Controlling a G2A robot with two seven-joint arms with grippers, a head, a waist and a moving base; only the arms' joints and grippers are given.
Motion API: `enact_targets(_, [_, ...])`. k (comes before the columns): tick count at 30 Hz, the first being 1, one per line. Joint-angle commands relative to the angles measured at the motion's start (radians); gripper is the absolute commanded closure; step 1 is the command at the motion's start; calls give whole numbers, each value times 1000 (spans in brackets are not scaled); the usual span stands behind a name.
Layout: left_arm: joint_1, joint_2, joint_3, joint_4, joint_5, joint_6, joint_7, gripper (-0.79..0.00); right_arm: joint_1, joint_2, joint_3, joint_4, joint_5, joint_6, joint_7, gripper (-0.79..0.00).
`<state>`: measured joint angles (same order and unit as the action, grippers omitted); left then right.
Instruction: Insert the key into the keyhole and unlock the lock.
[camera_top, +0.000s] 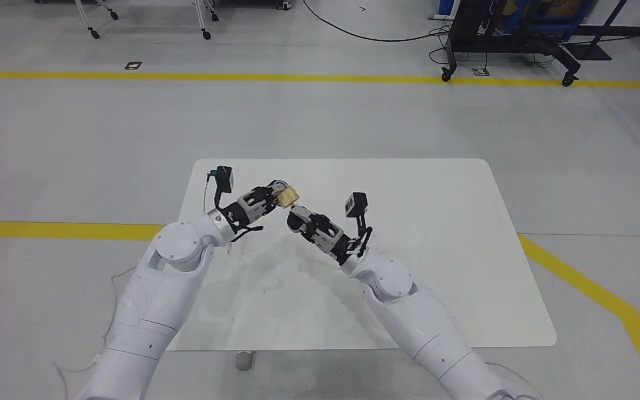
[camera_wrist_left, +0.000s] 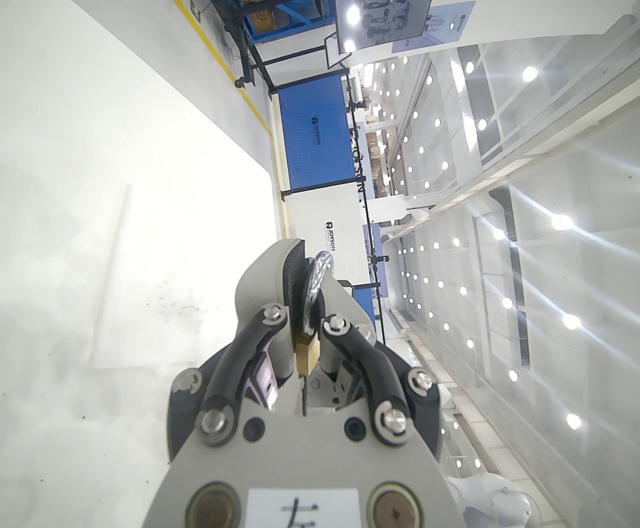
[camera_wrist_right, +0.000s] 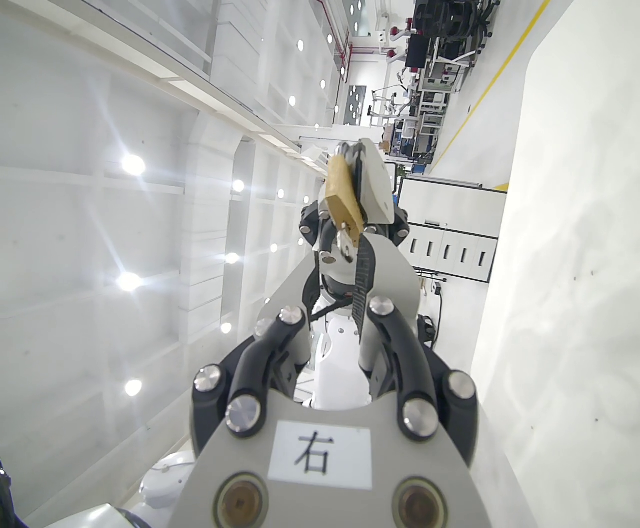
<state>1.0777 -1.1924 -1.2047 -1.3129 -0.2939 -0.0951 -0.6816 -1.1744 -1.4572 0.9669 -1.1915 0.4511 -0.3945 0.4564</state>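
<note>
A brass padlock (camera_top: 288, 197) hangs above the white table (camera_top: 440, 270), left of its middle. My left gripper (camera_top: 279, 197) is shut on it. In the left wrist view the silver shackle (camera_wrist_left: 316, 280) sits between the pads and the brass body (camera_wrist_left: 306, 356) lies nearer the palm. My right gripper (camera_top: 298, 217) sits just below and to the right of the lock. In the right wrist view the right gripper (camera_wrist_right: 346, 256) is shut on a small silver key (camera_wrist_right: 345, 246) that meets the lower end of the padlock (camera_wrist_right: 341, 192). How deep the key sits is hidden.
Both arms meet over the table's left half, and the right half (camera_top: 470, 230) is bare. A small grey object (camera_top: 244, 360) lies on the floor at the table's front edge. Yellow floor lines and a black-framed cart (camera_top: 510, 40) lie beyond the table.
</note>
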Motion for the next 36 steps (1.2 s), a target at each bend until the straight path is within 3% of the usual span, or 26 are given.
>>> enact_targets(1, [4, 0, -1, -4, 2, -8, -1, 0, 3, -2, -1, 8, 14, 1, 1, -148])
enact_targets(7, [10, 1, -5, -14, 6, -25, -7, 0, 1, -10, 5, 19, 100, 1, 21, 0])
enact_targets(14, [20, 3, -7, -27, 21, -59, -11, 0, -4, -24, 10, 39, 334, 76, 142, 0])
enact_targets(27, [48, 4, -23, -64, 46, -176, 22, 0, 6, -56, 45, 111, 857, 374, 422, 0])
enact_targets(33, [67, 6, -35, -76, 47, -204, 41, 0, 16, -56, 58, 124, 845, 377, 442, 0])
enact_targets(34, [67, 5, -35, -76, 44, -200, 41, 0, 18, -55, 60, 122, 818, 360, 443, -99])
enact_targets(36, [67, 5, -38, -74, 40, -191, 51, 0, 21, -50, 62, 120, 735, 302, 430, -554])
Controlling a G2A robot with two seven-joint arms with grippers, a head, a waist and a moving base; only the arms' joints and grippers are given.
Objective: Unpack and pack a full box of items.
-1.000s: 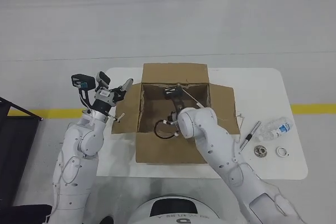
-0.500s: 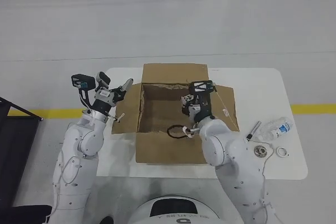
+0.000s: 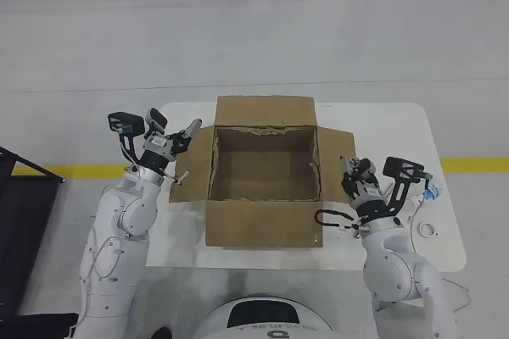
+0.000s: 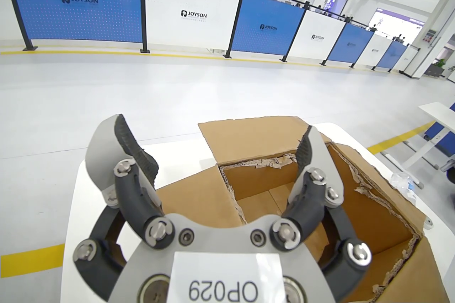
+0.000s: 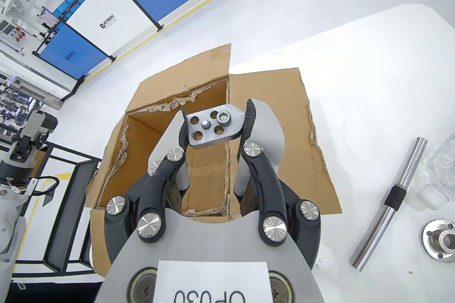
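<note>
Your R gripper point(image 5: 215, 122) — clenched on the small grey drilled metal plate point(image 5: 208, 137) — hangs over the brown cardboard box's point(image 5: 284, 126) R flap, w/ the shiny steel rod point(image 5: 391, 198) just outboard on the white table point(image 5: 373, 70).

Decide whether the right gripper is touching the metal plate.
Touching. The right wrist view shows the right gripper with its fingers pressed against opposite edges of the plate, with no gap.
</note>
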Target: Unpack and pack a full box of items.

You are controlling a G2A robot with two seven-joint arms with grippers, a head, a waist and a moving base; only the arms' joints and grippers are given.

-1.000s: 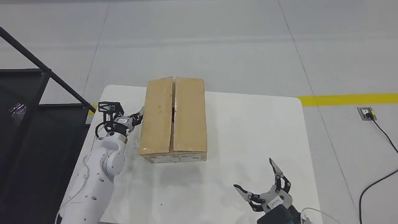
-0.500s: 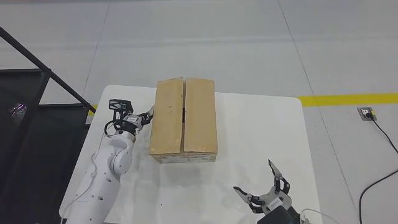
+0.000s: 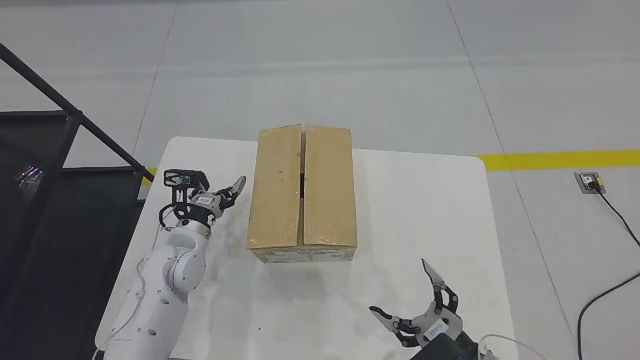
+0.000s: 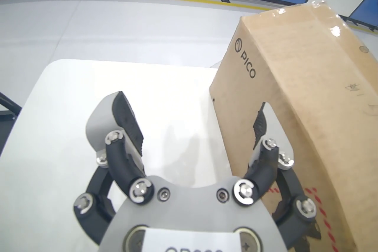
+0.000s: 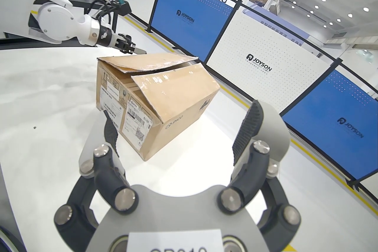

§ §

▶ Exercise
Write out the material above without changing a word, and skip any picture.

▶ Exercise response
Controlling a G2A robot with two seven-joint arms with grippers, a head, a waist and a moving base; only the arms' joints and grippers are given.
Motion API: `enact_targets(_, [_, ...])`. k (comes before the columns): tick count at 30 Hz, the first being 1, one per line. Joint-angle commands relative to the angles measured at the motion's start (radians); gripper is the absolute commanded closure; step 1 is the command at the motion's start; calls give whole numbers, each value times 1000 (spans in brackets are not scaled); the usual span stands behind a name.
Layout: left_arm: joint_1, joint_2, joint_3, joint_4, joint_5, joint_6, joint_7, gripper (-0.79..0.00); right_arm: joint_1, joint_2, joint_3, joint_4, joint_5, joint_6, joint_7, gripper (-0.79..0.00).
`<state>`: measured joint angles (same order and unit as the action, grippers omitted); left then right.
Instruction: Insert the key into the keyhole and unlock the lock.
[camera_top, +0.000s] 
[camera_wrist_left, +0.000s] 
[camera_wrist_right, +0.000s] 
<state>1.0777 -1.1924 -1.2047 -1.3129 -0.2939 -0.0951 -0.6816 -1.1744 -1.4572 0.9669 -1.1915 0.4511 -0.3945 0.4564</state>
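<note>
A brass padlock (camera_top: 288, 197) hangs above the white table (camera_top: 440, 270), left of its middle. My left gripper (camera_top: 279, 197) is shut on it. In the left wrist view the silver shackle (camera_wrist_left: 316, 280) sits between the pads and the brass body (camera_wrist_left: 306, 356) lies nearer the palm. My right gripper (camera_top: 298, 217) sits just below and to the right of the lock. In the right wrist view the right gripper (camera_wrist_right: 346, 256) is shut on a small silver key (camera_wrist_right: 345, 246) that meets the lower end of the padlock (camera_wrist_right: 341, 192). How deep the key sits is hidden.
Both arms meet over the table's left half, and the right half (camera_top: 470, 230) is bare. A small grey object (camera_top: 244, 360) lies on the floor at the table's front edge. Yellow floor lines and a black-framed cart (camera_top: 510, 40) lie beyond the table.
</note>
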Motion for the next 36 steps (1.2 s), a target at each bend until the straight path is within 3% of the usual span, or 26 are given.
>>> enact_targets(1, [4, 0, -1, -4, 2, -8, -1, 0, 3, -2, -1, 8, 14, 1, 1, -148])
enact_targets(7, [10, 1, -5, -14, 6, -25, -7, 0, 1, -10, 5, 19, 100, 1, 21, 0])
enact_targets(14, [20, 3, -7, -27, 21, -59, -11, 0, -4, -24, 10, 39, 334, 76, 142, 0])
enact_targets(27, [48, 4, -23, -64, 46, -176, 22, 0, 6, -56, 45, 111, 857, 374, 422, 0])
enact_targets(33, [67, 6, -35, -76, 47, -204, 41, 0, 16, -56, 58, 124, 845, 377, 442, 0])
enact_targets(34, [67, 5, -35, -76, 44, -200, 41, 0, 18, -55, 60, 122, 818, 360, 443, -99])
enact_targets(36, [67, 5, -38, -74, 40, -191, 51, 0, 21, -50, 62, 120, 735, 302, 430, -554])
Controlling a G2A robot with two seven-joint arms with grippers, a head, a waist and a moving base; only the arms' joints and grippers are given.
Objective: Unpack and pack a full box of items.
-1.000s: 
-0.500s: 
+0.000s: 
+0.000s: 
+0.000s: 
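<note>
Your R gripper point(image 5: 215, 122) — clenched on the small grey drilled metal plate point(image 5: 208, 137) — hangs over the brown cardboard box's point(image 5: 284, 126) R flap, w/ the shiny steel rod point(image 5: 391, 198) just outboard on the white table point(image 5: 373, 70).

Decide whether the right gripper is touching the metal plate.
Touching. The right wrist view shows the right gripper with its fingers pressed against opposite edges of the plate, with no gap.
</note>
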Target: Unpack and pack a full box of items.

You are controlling a G2A robot with two seven-joint arms with grippers, a head, a waist and a moving base; only the arms' joints and grippers are given.

-1.000s: 
-0.500s: 
+0.000s: 
+0.000s: 
+0.000s: 

Further output is not needed for this exercise.